Abstract

Universiti Tun Hussein Onn Malaysia (UTHM) is a developing Malaysian Technical University. There is a great development of UTHM since its formation in 1993. Therefore, it is crucial to have accurate future electricity consumption forecasting for its future energy management and saving. Even though there are previous works of electricity consumption forecasting using Adaptive Neuro-Fuzzy Inference System (ANFIS), but most of their data are multivariate data. In this study, we have only univariate data of UTHM electricity consumption from January 2009 to December 2018 and wish to forecast 2019 consumption. The univariate data was converted to multivariate and ANFIS was chosen as it carries both advantages of Artificial Neural Network (ANN) and Fuzzy Inference System (FIS).
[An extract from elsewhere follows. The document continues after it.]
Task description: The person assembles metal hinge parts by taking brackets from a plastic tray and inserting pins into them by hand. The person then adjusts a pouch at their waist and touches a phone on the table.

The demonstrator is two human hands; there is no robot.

ANFIS yields the MAPE between actual and predicted electricity consumption of 0.4002% which is relatively low if compared to previous works of UTHM electricity forecasting using time series model (11.14%), and first-order fuzzy time series (5.74%), and multiple linear regression (10.62%).

Highlights

  • Overestimation of electricity demand will cause the wasting of resources as electricity cannot be stored, while underestimation will lead to higher operation cost [1]

  • Reliable and accurate prediction of electricity consumption is vital for Utilities Company to plan for future power generation and distribution

  • Load forecasting can be classified into short-term load forecasting (STLF), medium-term load forecasting (MTLF) and long-term load forecasting (LTLF)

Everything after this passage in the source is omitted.